[Opening Input for this task section]

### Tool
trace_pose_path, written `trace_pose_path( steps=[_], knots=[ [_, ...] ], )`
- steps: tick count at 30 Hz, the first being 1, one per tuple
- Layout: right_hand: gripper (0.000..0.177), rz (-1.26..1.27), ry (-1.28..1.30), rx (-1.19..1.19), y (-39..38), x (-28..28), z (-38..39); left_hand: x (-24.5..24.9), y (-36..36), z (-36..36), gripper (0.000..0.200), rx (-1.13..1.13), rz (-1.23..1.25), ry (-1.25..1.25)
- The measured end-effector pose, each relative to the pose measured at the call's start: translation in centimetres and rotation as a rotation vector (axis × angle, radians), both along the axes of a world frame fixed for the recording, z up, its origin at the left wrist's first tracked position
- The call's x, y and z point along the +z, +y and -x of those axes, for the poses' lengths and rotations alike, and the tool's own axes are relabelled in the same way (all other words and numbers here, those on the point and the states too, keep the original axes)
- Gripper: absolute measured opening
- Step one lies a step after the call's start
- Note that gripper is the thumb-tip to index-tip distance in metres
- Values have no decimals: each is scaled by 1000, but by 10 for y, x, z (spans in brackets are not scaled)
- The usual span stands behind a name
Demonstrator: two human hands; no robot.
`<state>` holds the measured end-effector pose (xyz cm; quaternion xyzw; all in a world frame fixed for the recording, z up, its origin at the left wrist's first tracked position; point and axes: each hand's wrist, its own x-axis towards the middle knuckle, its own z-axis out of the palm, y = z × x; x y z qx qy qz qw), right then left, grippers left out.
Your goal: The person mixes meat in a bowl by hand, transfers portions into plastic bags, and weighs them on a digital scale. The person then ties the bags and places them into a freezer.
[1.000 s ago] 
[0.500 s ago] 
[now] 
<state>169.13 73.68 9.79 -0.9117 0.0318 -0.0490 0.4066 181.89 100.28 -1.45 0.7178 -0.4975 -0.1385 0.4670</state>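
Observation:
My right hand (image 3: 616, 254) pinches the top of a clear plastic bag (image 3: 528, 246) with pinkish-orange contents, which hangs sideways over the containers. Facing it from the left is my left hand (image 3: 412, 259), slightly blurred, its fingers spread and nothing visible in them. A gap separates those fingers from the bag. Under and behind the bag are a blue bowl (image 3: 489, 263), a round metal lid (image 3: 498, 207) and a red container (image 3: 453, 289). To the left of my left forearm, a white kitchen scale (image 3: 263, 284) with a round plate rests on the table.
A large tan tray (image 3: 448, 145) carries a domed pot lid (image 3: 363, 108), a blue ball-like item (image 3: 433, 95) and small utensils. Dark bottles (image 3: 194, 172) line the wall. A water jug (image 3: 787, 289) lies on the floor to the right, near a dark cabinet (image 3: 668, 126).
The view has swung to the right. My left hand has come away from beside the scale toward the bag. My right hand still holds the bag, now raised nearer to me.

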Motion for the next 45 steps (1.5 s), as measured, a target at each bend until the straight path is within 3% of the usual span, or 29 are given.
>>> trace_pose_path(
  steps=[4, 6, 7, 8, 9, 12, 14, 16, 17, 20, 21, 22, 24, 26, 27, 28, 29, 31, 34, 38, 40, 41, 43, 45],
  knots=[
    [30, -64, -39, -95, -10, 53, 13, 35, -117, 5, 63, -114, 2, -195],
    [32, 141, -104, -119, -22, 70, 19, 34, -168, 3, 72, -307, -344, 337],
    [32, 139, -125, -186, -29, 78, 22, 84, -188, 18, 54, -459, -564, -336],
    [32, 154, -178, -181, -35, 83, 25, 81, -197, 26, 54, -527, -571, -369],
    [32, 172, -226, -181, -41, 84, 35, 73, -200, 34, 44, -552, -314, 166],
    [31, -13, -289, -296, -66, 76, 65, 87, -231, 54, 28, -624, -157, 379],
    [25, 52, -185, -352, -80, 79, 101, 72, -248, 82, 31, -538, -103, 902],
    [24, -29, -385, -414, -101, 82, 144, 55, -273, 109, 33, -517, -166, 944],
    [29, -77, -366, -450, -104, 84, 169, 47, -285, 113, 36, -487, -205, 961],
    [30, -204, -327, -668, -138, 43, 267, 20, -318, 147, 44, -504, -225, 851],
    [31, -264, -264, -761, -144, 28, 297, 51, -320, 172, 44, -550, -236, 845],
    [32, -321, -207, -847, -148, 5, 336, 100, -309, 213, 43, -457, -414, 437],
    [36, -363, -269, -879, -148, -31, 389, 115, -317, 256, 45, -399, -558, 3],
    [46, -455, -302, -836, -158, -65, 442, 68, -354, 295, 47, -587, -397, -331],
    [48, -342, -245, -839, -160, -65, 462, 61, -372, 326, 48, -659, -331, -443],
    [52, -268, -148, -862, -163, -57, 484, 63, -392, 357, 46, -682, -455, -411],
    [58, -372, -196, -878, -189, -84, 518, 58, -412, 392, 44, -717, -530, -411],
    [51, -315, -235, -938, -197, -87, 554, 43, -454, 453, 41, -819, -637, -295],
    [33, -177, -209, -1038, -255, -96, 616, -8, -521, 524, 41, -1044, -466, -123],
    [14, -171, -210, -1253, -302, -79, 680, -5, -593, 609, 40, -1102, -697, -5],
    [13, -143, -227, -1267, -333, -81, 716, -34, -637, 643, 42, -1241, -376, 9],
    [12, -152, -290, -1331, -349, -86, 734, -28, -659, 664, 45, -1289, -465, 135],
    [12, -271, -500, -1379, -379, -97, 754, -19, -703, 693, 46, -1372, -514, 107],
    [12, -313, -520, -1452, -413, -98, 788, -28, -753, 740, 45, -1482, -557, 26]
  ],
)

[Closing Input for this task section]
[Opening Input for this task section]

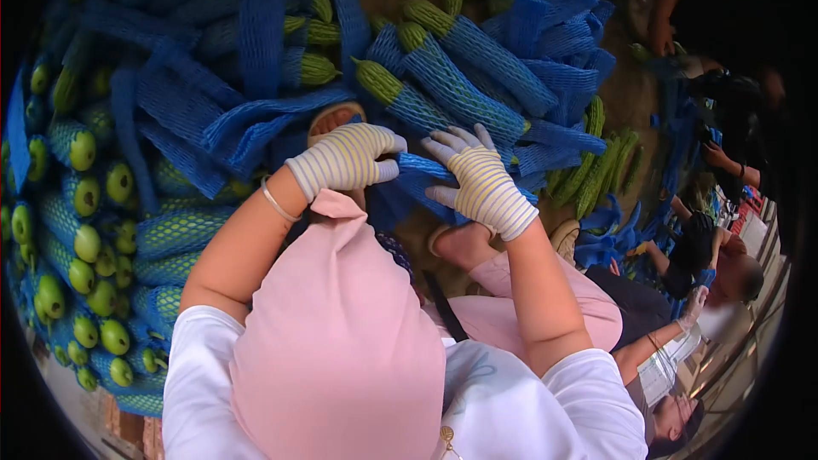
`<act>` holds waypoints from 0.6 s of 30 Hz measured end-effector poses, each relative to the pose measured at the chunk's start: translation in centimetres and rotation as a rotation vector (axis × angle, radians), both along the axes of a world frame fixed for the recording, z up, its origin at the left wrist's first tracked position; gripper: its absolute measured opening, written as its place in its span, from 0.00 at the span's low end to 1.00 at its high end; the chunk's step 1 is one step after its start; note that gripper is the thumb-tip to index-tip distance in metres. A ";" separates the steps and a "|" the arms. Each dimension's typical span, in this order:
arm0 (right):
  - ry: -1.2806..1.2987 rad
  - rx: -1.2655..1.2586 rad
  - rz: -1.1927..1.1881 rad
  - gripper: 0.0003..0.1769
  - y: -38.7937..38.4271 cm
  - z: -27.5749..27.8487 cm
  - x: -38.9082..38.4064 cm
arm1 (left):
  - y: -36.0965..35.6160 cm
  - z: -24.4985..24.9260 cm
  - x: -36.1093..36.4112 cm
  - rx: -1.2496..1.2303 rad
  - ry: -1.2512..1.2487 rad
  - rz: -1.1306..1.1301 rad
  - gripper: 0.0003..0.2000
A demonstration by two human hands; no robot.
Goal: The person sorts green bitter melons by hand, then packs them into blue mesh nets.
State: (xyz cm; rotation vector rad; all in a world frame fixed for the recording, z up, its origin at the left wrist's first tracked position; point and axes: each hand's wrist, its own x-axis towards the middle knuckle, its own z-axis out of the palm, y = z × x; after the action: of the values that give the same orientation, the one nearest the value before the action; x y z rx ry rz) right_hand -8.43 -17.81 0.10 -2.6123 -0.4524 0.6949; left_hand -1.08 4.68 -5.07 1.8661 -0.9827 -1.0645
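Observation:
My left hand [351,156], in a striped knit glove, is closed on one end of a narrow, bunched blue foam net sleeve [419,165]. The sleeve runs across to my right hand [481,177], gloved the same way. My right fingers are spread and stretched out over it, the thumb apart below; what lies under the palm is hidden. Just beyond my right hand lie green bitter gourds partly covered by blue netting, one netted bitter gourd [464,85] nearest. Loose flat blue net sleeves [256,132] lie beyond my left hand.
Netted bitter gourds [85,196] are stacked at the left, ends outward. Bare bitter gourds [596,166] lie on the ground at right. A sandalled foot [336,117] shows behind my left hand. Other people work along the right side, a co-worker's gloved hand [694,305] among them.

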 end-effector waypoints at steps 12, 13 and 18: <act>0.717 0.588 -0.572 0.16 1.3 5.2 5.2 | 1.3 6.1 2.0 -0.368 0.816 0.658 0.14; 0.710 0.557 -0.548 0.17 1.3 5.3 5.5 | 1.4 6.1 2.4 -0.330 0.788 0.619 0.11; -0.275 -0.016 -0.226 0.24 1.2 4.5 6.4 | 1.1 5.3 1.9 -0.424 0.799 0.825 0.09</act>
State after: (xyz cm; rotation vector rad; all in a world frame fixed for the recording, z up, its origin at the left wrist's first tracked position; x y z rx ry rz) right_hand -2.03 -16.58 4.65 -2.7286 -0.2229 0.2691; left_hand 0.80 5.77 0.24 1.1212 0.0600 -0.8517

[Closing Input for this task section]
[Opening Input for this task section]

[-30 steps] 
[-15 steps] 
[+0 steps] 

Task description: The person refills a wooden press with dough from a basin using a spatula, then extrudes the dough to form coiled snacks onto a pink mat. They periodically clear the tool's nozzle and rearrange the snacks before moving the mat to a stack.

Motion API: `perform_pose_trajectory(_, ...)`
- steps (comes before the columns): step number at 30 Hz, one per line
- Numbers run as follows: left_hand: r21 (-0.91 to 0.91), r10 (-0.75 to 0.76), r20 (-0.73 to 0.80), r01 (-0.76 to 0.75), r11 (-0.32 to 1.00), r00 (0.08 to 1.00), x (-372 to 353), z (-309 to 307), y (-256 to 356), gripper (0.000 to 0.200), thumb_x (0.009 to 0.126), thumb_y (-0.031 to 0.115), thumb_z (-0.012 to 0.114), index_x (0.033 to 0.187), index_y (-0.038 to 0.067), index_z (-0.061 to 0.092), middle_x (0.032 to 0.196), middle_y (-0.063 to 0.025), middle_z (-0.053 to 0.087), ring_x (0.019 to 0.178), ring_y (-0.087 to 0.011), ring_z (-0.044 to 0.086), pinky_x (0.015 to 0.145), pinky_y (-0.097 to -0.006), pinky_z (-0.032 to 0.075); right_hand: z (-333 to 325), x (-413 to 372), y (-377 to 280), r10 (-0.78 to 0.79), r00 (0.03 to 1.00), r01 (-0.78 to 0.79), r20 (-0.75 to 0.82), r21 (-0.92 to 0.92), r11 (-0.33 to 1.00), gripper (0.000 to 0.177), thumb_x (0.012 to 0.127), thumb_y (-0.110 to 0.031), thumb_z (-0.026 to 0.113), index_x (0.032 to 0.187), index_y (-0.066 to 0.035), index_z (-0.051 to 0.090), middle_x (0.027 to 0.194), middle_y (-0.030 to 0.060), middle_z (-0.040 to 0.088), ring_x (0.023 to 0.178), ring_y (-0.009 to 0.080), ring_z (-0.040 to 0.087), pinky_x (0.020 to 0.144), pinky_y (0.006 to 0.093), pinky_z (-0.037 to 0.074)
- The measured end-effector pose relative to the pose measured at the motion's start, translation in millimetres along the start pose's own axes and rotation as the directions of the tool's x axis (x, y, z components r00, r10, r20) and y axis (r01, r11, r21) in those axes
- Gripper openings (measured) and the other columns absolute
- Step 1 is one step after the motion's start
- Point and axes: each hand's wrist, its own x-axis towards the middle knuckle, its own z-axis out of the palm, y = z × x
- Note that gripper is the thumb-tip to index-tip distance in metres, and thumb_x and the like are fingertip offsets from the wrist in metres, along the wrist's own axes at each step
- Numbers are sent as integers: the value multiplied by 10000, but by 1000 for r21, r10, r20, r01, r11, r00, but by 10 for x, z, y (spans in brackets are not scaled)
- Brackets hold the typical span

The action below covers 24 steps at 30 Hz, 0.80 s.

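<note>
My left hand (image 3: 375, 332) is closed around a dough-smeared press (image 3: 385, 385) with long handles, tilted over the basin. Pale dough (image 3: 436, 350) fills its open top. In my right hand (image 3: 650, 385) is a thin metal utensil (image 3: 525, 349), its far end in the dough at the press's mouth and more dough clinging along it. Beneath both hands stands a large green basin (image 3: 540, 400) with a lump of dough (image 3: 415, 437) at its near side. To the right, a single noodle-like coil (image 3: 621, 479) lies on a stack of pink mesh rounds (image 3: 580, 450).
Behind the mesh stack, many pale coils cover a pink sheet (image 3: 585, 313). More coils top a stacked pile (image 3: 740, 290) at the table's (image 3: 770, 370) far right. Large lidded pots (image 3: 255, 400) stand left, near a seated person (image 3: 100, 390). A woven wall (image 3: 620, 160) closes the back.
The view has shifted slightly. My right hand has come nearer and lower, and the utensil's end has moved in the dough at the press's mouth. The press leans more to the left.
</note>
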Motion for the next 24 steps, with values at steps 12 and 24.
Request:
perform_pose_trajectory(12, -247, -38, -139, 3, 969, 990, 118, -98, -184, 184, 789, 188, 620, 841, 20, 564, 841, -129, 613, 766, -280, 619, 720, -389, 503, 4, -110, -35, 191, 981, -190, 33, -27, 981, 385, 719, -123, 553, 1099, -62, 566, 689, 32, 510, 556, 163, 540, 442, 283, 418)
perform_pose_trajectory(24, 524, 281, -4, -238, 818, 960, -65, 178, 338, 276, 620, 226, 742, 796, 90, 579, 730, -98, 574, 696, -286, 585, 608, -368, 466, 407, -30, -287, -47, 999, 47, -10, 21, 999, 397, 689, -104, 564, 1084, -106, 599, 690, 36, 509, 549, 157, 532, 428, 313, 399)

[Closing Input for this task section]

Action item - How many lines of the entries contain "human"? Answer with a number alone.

Answer section - 2